Here are two very rough ways to get an answer:
1. There are 300,000,000 people in the US, and maybe 1 in 100 (at most) has a telescope. Thus there are 3 million amateur astronomers in the US.
2. There are 50 states in the US, and each one has, say 4 astronomy clubs, with perhaps 150 members each. That's 30,000 amateurs.
While these numbers seem reasonable, the overall result is pretty poorly constrained. Can we do better?
Another way to estimate the number is from magazine circulation. A bit of web-searching reveals that Sky & Telescope and Astronomy magazines have circulations around 100,000, so double or triple that (since not all amateurs subscribe) to yield 300,000. By the way, that's the geometric mean of the two estimates above. Does 1 in 1000 people owning a telescope seem right to you? Is that close enough?

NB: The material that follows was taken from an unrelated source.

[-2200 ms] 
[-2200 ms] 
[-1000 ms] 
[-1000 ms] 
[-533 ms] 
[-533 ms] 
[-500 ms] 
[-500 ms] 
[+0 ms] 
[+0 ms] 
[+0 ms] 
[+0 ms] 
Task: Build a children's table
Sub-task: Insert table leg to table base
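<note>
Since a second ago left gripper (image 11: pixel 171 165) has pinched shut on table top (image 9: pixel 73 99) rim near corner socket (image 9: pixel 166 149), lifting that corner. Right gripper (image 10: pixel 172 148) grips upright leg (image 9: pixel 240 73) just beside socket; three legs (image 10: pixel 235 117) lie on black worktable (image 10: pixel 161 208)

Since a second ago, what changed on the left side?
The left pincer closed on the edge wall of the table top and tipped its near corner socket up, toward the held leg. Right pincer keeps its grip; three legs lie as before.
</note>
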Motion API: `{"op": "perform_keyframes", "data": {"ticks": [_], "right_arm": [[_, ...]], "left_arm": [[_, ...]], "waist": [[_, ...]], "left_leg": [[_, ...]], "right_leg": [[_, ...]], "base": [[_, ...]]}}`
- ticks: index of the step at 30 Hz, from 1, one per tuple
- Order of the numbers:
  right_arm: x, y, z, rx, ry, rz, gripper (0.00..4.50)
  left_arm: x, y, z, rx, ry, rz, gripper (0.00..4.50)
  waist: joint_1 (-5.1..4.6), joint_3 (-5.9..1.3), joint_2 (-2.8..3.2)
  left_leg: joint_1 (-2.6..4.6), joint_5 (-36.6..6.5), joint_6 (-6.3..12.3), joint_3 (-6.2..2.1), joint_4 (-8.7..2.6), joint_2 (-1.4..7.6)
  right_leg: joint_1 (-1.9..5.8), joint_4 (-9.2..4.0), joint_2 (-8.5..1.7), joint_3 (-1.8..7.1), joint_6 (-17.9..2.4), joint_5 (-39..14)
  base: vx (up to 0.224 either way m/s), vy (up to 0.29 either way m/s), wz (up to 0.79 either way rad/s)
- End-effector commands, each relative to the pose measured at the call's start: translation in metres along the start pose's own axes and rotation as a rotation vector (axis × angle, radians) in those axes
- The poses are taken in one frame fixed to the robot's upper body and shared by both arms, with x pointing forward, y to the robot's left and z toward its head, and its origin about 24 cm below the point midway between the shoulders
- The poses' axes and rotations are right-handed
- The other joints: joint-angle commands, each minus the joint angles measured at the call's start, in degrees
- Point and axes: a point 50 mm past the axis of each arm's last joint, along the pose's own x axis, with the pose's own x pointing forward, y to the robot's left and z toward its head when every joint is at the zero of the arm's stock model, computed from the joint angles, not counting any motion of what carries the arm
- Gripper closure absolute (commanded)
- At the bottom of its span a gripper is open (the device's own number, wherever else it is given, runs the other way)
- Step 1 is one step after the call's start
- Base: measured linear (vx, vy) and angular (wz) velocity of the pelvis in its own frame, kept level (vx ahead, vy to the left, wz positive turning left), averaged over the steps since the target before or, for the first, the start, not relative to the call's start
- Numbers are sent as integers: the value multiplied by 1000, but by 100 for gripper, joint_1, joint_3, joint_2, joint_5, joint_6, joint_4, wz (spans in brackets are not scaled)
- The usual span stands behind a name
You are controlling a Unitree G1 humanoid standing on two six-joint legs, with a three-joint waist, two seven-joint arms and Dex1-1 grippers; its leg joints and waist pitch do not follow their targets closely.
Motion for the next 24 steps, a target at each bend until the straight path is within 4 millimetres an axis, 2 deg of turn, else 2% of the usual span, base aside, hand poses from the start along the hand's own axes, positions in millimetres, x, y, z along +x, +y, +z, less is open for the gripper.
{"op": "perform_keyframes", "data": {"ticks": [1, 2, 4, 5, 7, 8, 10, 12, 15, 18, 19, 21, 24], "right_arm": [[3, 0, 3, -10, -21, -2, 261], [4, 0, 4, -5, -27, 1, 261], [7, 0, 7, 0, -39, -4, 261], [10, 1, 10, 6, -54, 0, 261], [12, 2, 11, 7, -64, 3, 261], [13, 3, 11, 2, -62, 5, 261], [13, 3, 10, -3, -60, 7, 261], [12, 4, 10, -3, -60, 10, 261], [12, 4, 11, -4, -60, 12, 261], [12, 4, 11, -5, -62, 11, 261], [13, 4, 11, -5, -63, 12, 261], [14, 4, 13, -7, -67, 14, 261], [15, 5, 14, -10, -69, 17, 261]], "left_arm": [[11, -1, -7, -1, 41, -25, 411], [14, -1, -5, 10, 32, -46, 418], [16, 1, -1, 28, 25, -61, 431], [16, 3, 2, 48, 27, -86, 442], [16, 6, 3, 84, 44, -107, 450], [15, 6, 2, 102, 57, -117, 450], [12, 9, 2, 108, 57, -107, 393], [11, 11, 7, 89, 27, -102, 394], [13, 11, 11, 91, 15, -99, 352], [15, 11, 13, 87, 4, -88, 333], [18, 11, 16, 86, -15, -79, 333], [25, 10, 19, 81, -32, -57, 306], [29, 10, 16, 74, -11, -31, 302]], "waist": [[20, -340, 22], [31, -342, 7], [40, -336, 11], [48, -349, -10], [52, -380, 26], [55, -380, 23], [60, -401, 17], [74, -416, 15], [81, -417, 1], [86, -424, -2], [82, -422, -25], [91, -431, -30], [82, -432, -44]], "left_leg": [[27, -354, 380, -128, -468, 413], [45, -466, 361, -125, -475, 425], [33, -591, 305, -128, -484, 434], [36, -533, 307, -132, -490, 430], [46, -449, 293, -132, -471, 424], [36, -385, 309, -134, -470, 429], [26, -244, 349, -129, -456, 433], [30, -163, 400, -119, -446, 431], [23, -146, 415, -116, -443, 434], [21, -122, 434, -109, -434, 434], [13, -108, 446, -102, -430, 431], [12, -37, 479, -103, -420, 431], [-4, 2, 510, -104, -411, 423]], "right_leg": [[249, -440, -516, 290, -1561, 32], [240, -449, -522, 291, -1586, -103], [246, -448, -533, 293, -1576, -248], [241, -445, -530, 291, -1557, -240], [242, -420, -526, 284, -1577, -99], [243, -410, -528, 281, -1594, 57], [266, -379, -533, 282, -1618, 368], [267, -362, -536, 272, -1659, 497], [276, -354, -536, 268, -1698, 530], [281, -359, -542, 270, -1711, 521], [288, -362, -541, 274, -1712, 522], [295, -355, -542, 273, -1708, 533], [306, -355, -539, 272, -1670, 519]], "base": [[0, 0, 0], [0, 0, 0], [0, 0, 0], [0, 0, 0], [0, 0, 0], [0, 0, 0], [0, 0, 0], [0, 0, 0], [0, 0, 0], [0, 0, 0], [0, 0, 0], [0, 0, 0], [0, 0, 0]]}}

Probably a more pertinent question at this point is just what is a amateur astronomer? Certainly arm-chair enthusiasts count, as do those joining a club or purchasing a telescope.
How would you recognize a bona fide star-gazer if you saw one? Knowledge of the sky, solar system and constellations? Size of telescope and skill at using it under the starry sky? Total dollar investment in optics electronics and other accessories? Willingness to share what they know with those less familiar with the sky?